Cette nouvelle étape du durcissement du régime intervient en pleine crispation des relations diplomatiques entre Paris et Alger après la reconnaissance par l’Elysée, cet été, de la souveraineté du Maroc sur le Sahara occidental – revendiqué par le Front Polisario, allié d’Alger.

La France a bien tenté, depuis, des gestes d’apaisement : au lendemain de la réélection du président Tebboune, Emmanuel Macron envoyait sa conseillère Afrique du Nord rencontrer le chef de l’Etat. Quelques jours plus tard, il reconnaissait la responsabilité de la France dans l’assassinat du nationaliste algérien Larbi Ben M’hidi en 1957. Las, la pilule du Sahara occidental ne passe pas. Après avoir songé à rompre ses relations commerciales avec Paris, les généraux algériens, seuls maîtres du pays, franchissent un nouveau seuil.

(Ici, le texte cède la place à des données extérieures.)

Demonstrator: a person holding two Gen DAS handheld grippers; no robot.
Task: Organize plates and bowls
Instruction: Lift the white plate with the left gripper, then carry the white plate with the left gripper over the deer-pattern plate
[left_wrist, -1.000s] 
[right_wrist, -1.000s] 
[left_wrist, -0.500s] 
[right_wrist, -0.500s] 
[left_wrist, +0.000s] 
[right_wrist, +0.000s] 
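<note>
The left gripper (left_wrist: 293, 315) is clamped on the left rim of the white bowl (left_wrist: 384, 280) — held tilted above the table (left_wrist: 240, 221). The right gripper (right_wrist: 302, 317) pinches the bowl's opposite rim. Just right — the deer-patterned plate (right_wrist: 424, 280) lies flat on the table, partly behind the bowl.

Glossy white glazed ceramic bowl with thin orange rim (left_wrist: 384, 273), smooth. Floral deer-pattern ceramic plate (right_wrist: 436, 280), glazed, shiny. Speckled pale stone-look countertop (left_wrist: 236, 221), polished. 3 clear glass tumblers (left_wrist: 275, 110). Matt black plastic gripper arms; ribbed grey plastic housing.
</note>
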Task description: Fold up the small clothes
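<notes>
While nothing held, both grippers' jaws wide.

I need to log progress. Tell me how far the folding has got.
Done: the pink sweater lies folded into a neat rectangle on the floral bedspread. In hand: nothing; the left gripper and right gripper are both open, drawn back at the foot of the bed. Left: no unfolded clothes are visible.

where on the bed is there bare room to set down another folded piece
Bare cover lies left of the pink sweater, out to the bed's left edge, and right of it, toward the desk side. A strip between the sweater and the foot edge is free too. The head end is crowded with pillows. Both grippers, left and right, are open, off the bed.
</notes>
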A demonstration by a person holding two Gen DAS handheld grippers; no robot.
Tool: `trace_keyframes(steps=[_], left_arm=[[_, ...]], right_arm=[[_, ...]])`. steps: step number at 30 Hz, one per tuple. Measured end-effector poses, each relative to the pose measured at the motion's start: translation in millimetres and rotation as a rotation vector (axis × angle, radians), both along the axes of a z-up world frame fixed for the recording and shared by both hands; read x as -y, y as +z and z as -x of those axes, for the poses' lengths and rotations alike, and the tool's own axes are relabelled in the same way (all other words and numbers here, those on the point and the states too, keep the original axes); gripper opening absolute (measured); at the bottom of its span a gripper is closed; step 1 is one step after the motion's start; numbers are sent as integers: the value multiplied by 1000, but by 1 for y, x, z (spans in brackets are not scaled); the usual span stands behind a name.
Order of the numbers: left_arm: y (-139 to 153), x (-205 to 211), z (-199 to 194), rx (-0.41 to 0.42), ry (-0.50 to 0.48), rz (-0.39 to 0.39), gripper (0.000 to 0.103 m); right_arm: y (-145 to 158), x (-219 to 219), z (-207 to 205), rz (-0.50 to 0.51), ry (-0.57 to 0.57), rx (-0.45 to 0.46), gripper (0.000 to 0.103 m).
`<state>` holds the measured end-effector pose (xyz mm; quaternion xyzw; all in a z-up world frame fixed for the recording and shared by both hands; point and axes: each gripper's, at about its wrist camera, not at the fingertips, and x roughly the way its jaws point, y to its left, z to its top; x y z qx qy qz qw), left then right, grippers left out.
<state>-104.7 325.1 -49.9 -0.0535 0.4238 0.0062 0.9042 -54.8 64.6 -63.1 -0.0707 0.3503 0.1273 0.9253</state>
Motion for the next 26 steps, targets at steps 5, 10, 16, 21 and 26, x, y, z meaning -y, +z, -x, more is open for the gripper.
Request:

“Après la parenthèse du hirak, la peur est revenue, partout, note Pierre Vermeren. Or, si le pouvoir est capable de s’en prendre à l’écrivain le plus connu, âgé de 75 ans, de nationalité française, protégé par toutes les élites parisiennes… Imaginez ce que peut ressentir “l’Algérien lambda”. Vous vous dites que personne ne parlera de vous ni ne viendra à votre secours. Par conséquent, vous n’avez qu’une seule chose à faire : vous taire.” Déjà, à Paris et ailleurs, les voix de la diaspora algérienne se font plus discrètes, incitées par leurs familles restées au pays. Partout, la même crainte. Et avec elle son tragique corollaire : le silence.